More than just another street in Lower Manhattan, Wall Street is the world’s marketplace and the heart of New York’s Financial District. Wall Street is home to some of the largest financial exchanges in the world with billions of dollars made and lost on a daily basis. Even the term Wall Street has come to represent America’s financial health and big business. From the New York Stock Exchange and large investment banks to the local street vendors, commerce of all kinds reigns supreme on Wall Street.

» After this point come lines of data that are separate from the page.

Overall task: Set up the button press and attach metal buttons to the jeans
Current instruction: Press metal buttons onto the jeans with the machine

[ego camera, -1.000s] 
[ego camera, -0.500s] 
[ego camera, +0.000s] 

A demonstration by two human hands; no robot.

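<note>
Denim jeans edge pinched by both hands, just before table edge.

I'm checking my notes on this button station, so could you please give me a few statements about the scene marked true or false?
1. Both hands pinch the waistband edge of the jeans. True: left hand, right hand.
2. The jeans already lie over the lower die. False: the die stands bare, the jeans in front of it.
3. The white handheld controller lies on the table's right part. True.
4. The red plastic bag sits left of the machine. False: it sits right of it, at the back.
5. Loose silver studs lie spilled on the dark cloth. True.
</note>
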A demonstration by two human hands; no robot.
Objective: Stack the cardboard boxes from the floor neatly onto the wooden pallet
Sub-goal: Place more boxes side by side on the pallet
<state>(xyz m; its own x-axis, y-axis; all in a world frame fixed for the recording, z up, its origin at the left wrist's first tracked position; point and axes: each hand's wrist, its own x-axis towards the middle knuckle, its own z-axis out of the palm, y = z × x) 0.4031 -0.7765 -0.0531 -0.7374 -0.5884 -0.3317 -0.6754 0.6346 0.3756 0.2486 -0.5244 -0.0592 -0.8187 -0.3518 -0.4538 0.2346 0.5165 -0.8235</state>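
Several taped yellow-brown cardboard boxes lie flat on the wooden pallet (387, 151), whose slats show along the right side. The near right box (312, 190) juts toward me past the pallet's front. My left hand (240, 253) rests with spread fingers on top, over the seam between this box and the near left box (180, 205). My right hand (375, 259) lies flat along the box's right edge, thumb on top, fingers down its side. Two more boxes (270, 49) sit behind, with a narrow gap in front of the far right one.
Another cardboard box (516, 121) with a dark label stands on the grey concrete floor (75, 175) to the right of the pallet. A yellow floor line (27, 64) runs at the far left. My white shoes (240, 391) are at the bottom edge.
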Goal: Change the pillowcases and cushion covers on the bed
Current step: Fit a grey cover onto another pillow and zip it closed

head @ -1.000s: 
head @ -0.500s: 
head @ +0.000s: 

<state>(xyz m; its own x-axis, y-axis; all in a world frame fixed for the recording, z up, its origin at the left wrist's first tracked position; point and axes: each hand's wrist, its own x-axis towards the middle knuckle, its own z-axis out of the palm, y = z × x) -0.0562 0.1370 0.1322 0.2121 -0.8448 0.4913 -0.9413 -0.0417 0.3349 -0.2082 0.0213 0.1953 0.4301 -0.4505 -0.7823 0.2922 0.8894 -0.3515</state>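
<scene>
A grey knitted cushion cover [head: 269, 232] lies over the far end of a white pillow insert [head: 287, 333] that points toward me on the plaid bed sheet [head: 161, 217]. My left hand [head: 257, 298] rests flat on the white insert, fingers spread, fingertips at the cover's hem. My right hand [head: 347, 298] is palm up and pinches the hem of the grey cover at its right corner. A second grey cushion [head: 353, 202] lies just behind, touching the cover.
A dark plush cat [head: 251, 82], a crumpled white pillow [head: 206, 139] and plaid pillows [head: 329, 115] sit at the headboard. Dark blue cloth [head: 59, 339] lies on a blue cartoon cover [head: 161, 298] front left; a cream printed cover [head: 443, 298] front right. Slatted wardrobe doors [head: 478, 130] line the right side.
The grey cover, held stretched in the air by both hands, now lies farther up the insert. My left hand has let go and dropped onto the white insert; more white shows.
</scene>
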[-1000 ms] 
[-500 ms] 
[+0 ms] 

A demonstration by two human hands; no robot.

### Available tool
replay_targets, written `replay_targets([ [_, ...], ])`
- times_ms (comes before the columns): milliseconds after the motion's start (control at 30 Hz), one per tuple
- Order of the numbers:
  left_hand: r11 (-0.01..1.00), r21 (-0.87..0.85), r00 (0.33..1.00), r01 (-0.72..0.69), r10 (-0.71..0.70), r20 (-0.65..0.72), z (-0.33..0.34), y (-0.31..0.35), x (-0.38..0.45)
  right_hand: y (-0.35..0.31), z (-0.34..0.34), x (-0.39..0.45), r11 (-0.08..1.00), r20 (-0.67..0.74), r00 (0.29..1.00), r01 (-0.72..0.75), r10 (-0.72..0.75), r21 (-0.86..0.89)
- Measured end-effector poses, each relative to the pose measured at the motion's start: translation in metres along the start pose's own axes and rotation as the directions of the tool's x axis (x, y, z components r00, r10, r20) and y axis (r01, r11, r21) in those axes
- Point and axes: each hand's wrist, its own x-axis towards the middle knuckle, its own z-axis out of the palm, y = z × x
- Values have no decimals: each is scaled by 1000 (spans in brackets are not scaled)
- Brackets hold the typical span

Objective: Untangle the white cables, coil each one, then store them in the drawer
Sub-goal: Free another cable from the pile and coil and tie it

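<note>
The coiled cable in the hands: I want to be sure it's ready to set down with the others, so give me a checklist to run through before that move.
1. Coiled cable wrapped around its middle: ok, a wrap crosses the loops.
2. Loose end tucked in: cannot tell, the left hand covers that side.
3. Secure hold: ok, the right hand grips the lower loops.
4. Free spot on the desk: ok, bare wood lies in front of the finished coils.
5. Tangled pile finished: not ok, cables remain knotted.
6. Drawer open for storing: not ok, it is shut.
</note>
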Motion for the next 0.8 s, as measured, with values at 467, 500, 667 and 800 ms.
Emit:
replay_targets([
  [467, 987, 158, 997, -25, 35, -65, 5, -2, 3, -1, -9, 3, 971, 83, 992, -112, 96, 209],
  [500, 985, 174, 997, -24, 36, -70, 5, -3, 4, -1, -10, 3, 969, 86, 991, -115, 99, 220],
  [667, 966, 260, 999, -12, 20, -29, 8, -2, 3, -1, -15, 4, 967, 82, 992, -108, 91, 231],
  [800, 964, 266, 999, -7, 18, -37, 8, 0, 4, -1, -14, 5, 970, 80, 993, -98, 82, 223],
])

The Walls of New Amsterdam
The street itself dates back to the earliest European settlements on lower Manhattan Island. During the middle part of the 17th Century, the Dutch were the dominate population in what was called New Amsterdam. Fearful of attacks by the British and Native Americans, the Dutch West India Company commissioned the building of various fortifications. It is thought that the primary fortified wall was the basis for the land surveys and plats that followed, with the street alignments representing the original stockade and other defenses.
The New President
By the end of the Revolutionary War, the intersection of Wall and Broad Streets had developed into an area of fine marble and limestone buildings. Commercial trading had been ongoing since the late 1600s. Built in 1700, the Federal Hall building at 26 Wall Street was the scene of one America’s greatest moments in history. On April 30, 1789, George Washington took the oath of office as the first President of the United States. Standing on a balcony overlooking Wall Street, Washington’s inauguration set the stage for many historic moments to come.
The Ups and Downs of Wall Street
In the 1920’s, American business was in the middle of a period of tremendous growth. Public trading in stocks and other financial instruments was exploding in what history has shown to be wildly optimistic frenzy. Owning a piece of the action on Wall Street became a social status symbol among many of the country’s urbanites.
In an environment quite similar to recent events on Wall Street, a casino-like atmosphere pervaded the financial markets. Stockholders were able to buy shares on margin, needing only to put up 10 percent of the share price. The feeling on Wall Street was euphoric and few believed that stock prices would fall. In October 1929, euphoria was replaced by panic as the financial markets collapsed leaving Wall Street awash in desperate investors.
The great crash ushered in the Great Depression that lasted some say until around 1938. Wall Street saw tremendous ups and downs during this period. One of the results of the Crash of 1929 was a flood of governmental regulations meant to rein in the wild stock speculation that brought down the world’s largest economy. A bastion of free market capitalism, Wall Street remains the place where fortunes are made and lost, sometimes in the same day.
With the construction of the World Trade Center complex in the early 1970s, Wall Street shared its reputation as the investment capital of the world. The tragedy of September 11, 2001 ended the reign of the WTC but not the spirit of entrepreneurship that made Wall Street the world’s marketplace.